Dataset excerpts:
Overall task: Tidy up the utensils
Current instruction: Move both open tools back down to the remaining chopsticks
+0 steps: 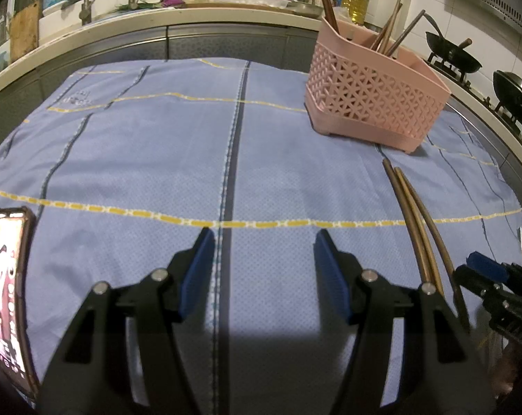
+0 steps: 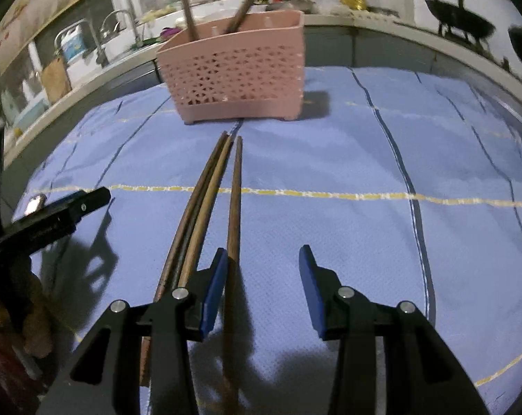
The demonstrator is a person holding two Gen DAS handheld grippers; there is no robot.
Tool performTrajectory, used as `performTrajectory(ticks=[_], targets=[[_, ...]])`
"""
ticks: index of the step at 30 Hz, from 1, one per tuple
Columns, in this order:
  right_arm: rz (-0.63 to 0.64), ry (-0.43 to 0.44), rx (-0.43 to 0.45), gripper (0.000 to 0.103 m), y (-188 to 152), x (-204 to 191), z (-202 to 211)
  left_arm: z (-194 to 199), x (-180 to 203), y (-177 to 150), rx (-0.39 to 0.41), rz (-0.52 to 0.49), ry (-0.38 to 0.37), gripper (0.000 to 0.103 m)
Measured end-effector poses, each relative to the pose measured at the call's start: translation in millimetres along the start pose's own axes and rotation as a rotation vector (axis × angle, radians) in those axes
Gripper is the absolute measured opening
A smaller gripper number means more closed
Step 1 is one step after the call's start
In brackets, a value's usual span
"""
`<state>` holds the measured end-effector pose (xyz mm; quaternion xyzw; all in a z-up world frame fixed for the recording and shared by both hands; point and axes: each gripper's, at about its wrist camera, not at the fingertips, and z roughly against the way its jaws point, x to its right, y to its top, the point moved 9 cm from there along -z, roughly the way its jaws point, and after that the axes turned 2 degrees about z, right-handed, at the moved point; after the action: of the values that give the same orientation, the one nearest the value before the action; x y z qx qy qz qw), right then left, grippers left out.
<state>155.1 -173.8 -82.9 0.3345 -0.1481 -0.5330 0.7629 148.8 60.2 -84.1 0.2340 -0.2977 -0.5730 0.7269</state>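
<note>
My right tool (image 2: 261, 263) is spread over the chopsticks (image 2: 205, 207) lying just before the pink basket (image 2: 233, 79), one stick between its jaws for a pickup. My left tool (image 1: 264, 249), spread and empty, waits beside them.

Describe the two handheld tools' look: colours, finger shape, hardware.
Both match. The left tool and the right tool have matte black angular linkage arms, round silver pivot pins and flat blue pads on the finger insides. No cables, markings or sleeves visible.
</note>
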Motion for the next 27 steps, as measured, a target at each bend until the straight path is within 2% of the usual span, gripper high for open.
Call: performTrajectory(ticks=[7,10,12,14,17,21,27], targets=[[-0.002,0.041,0.008,0.043,1.7,-7.2,6.1,0.0,0.9,-0.8,-0.001,-0.006,0.005,0.059],[0.048,0.006,-0.001,0.043,-2.4,-12.2,1.5,-0.1,1.1,-1.3,-0.002,-0.011,0.009,0.060],[0.073,-0.022,0.006,0.038,-4.5,-11.8,-1.2,-0.2,1.1,-1.5,-0.003,-0.014,0.011,0.060],[0.092,-0.050,0.015,0.024,-3.3,-9.6,-2.2,-0.4,1.3,-1.5,-0.003,-0.016,0.013,0.060],[0.067,-0.071,0.027,0.010,-1.0,4.2,-2.6,-0.5,2.0,-1.8,-0.004,-0.022,0.018,0.061],[0.012,-0.087,0.032,0.008,-0.9,24.5,-0.4,-0.9,2.7,-1.9,-0.007,-0.029,0.021,0.062],[-0.086,-0.026,0.008,0.007,-8.2,46.2,7.7,-3.4,7.9,-0.9,-0.022,-0.055,0.027,0.068]])
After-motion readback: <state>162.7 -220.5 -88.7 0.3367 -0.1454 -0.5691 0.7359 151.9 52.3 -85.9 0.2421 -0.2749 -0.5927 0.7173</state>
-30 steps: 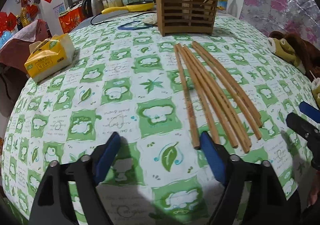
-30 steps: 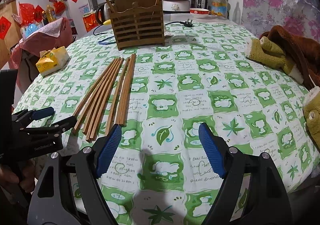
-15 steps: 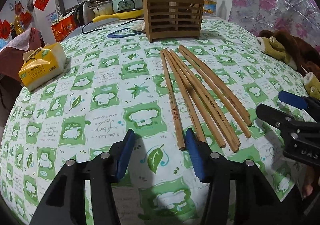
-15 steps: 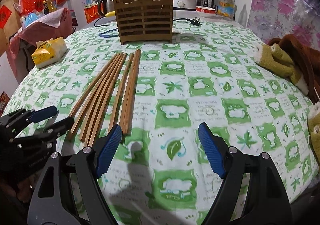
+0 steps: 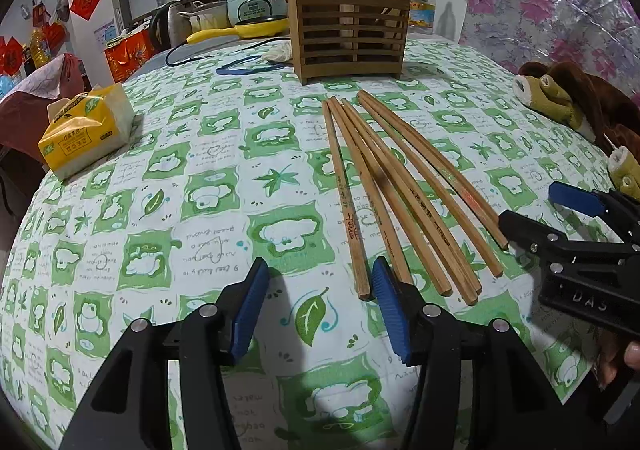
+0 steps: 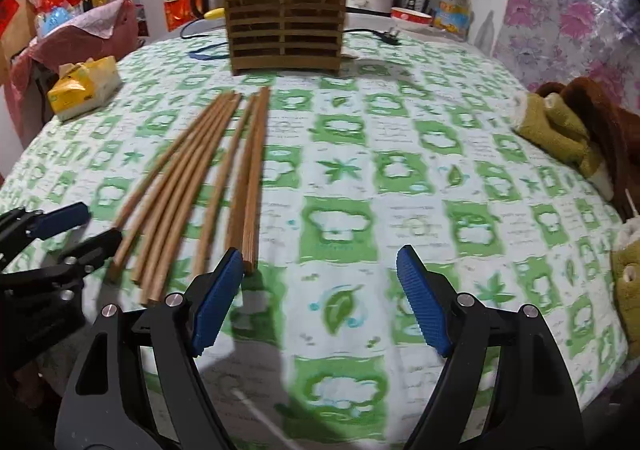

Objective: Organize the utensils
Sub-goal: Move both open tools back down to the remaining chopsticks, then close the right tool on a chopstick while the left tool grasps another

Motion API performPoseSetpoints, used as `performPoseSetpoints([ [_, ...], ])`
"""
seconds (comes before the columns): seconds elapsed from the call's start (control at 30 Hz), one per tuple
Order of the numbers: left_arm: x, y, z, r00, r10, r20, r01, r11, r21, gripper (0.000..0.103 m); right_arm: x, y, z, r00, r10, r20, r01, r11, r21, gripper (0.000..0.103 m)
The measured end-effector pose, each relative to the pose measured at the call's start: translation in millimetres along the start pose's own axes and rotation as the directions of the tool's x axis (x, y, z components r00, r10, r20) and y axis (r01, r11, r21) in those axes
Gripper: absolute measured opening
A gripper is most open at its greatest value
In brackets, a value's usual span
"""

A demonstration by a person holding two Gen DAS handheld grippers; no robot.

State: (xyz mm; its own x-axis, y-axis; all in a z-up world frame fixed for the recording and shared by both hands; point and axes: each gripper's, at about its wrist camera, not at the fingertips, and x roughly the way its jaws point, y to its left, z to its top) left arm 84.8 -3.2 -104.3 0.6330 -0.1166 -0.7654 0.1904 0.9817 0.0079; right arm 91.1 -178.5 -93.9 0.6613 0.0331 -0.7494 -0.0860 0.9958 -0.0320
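Several wooden chopsticks (image 5: 400, 185) lie side by side on the green-and-white tablecloth, pointing toward a slatted wooden utensil holder (image 5: 348, 33) at the far side, which holds a few sticks. They also show in the right wrist view (image 6: 208, 177), with the holder (image 6: 284, 33) behind. My left gripper (image 5: 320, 302) is open and empty, its right pad just beside the near end of the leftmost chopstick. My right gripper (image 6: 320, 290) is open and empty, its left pad at the near end of the rightmost chopsticks.
A yellow tissue pack (image 5: 84, 129) lies at the left. A brown and olive plush toy (image 5: 568, 101) lies at the right edge. A blue cord (image 5: 248, 65) and a yellow-handled pan (image 5: 240, 31) sit behind. Kitchen appliances stand beyond the table.
Both grippers have moved closer to the near ends of the chopsticks. The left jaws have narrowed since a second ago. The right gripper has shifted left toward the rightmost sticks.
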Motion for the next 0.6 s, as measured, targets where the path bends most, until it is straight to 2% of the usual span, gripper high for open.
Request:
performPoseSetpoints([
  [0.1,-0.5,0.4,-0.4,1.0,0.0,0.0,0.0,1.0,-0.001,0.054,-0.6,-3.1,-0.2,1.0,0.002,-0.001,-0.002,1.0,0.012,0.077],
  [0.43,-0.3,0.3,-0.5,1.0,0.001,0.0,-0.001,1.0,-0.001,0.056,4.3,13.0,0.2,0.999,-0.033,0.01,0.034,0.998,-0.062,0.076],
  [0.53,-0.3,0.0,-0.5,1.0,0.001,0.0,-0.001,1.0,-0.001,0.056,2.9,15.5,-1.8,1.0,-0.001,0.021,0.003,0.997,-0.078,0.061],
  [0.6,-0.4,0.6,-0.8,1.0,0.002,0.0,-0.002,1.0,-0.002,0.056,2.1,16.6,-2.6,0.998,0.055,0.014,-0.054,0.996,-0.074,0.042],
])
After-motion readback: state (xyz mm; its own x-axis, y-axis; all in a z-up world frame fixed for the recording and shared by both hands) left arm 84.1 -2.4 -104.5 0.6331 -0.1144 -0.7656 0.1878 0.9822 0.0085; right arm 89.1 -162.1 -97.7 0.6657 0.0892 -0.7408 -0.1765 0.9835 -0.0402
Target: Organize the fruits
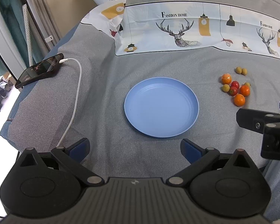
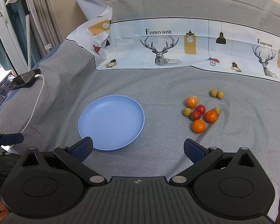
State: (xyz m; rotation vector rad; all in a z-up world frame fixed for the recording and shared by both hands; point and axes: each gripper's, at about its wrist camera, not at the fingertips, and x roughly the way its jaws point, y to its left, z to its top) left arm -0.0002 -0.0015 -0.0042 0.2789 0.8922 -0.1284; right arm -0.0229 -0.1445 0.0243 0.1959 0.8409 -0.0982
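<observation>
An empty blue plate [image 1: 161,107] lies on the grey cloth; it also shows in the right wrist view [image 2: 111,122]. To its right lies a cluster of small fruits: three oranges [image 2: 198,126], two red tomatoes [image 2: 195,115] and several small yellow-green fruits [image 2: 187,111]. The cluster also shows in the left wrist view [image 1: 239,99]. My left gripper [image 1: 135,149] is open and empty, just in front of the plate. My right gripper [image 2: 138,149] is open and empty, in front of the gap between plate and fruits.
A black phone [image 1: 39,70] with a white charging cable [image 1: 75,100] lies at the left on the cloth. A patterned white sheet [image 1: 177,28] with deer prints lies behind the plate. The right gripper's body [image 1: 265,125] shows at the right of the left wrist view.
</observation>
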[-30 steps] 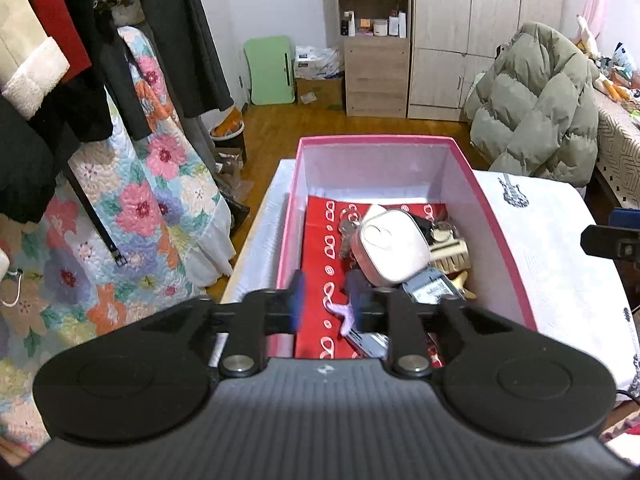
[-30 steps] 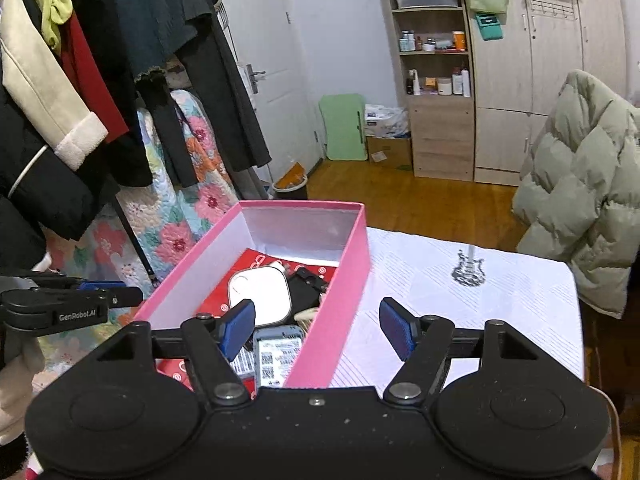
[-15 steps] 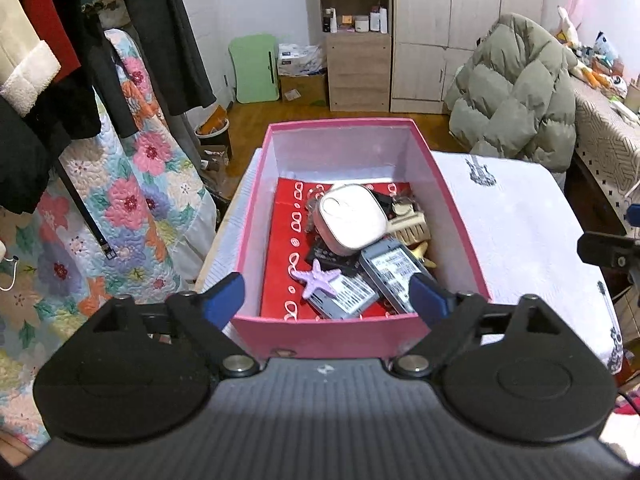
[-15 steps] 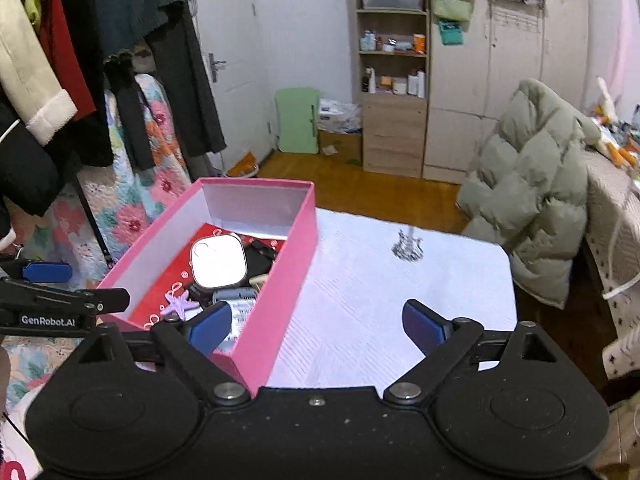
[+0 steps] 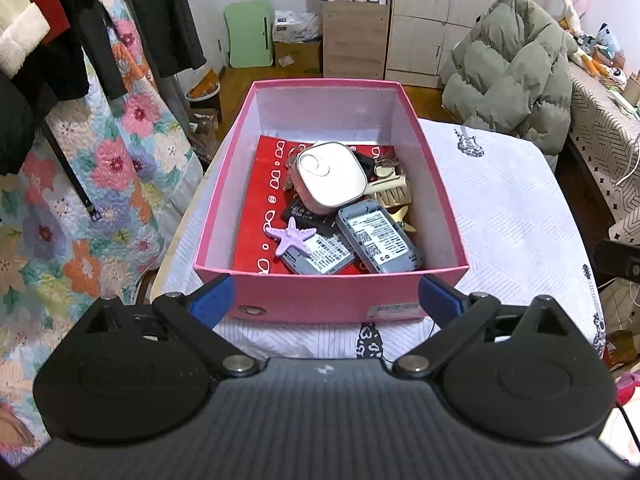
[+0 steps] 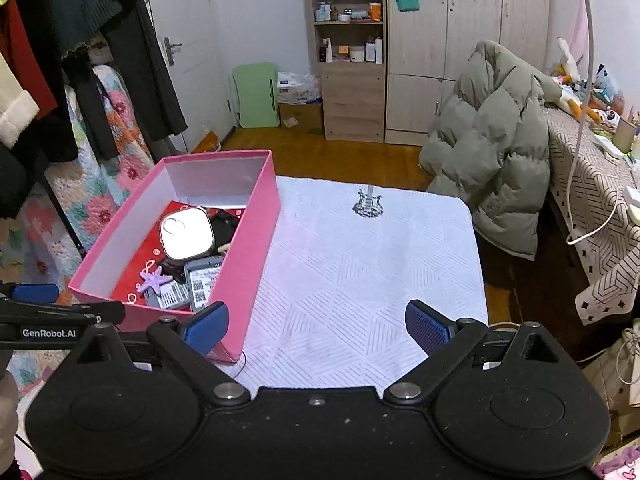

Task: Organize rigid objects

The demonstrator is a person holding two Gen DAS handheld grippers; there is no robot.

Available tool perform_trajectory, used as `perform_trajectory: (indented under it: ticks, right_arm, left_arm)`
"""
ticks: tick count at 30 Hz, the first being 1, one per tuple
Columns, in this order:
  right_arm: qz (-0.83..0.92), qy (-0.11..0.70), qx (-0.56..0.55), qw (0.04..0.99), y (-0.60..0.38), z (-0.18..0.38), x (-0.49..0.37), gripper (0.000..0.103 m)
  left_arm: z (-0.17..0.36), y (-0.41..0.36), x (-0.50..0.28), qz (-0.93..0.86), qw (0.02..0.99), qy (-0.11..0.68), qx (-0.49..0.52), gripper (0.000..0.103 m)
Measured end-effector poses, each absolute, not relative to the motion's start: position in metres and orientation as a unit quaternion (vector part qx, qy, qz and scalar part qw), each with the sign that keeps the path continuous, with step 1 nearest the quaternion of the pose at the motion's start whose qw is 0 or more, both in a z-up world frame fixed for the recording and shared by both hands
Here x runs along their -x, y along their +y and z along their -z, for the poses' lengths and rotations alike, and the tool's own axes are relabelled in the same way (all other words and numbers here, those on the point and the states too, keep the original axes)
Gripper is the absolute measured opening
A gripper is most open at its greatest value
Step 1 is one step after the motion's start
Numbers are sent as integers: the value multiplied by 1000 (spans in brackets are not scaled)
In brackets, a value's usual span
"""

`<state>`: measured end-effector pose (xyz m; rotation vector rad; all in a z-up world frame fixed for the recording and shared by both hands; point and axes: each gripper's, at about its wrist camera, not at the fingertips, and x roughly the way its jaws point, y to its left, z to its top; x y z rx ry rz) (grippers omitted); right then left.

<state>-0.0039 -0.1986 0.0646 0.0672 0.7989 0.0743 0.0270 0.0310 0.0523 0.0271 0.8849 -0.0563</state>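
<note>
A pink box (image 5: 332, 300) stands on the white cloth at the table's left, also in the right wrist view (image 6: 256, 248). Inside lie a purple starfish (image 5: 290, 236), a white rounded case (image 5: 330, 178), two grey devices (image 5: 378, 238), a beige comb (image 5: 390, 192) and keys on a red liner. My left gripper (image 5: 325, 300) is open and empty, held back just in front of the box's near wall. My right gripper (image 6: 318, 326) is open and empty above the cloth, right of the box.
The white tablecloth (image 6: 360, 272) has a guitar print (image 6: 368, 204). A green puffer jacket (image 6: 492, 184) hangs at the far right. Hanging clothes and a floral quilt (image 5: 80, 200) are on the left. A cluttered side table (image 6: 592, 168) stands right.
My left gripper opened, let the purple starfish drop into the box, and pulled back out of it. My right gripper rose and backed away to the right, opening wider.
</note>
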Motion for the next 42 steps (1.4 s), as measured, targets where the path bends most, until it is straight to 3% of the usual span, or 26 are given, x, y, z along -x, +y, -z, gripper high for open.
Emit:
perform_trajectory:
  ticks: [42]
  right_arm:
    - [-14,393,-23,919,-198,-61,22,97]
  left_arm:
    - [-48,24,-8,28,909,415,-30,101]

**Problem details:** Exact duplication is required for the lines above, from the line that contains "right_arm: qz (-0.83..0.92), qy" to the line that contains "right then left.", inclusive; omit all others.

**Task solution:**
  right_arm: qz (-0.83..0.92), qy (-0.11..0.70), qx (-0.56..0.55), qw (0.04..0.99), y (-0.60..0.38), z (-0.18..0.38), x (-0.49..0.37), gripper (0.000..0.103 m)
  left_arm: z (-0.17..0.36), y (-0.41..0.36), x (-0.50..0.28), qz (-0.93..0.86), qw (0.02..0.99), qy (-0.11..0.68), qx (-0.49..0.52), gripper (0.000..0.103 m)
Measured end-effector poses, each absolute, not relative to the motion's start: position in metres and orientation as a unit quaternion (vector part qx, qy, qz and scalar part qw), each with the sign that keeps the path continuous, with step 1 nearest the quaternion of the pose at the motion's start whose qw is 0 or more, both in a z-up world frame fixed for the recording and shared by both hands
Here x runs along their -x, y along their +y and z along their -z, for the poses' lengths and rotations alike, and the tool's own axes are relabelled in the same way (all other words and numbers here, those on the point and the states too, keep the original axes)
Gripper is the absolute measured opening
A gripper is most open at its greatest value
Step 1 is one step after the motion's start
Numbers are sent as integers: the value multiplied by 1000 (spans in brackets are not scaled)
In brackets, a value's usual span
"""

`<state>`: measured end-effector pose (xyz m; rotation vector rad; all in a z-up world frame fixed for the recording and shared by both hands; point and axes: each gripper's, at about its wrist camera, not at the fingertips, and x roughly the way its jaws point, y to its left, z to its top; x y z rx ry rz) (grippers omitted); right then left.

The exercise requires nothing further.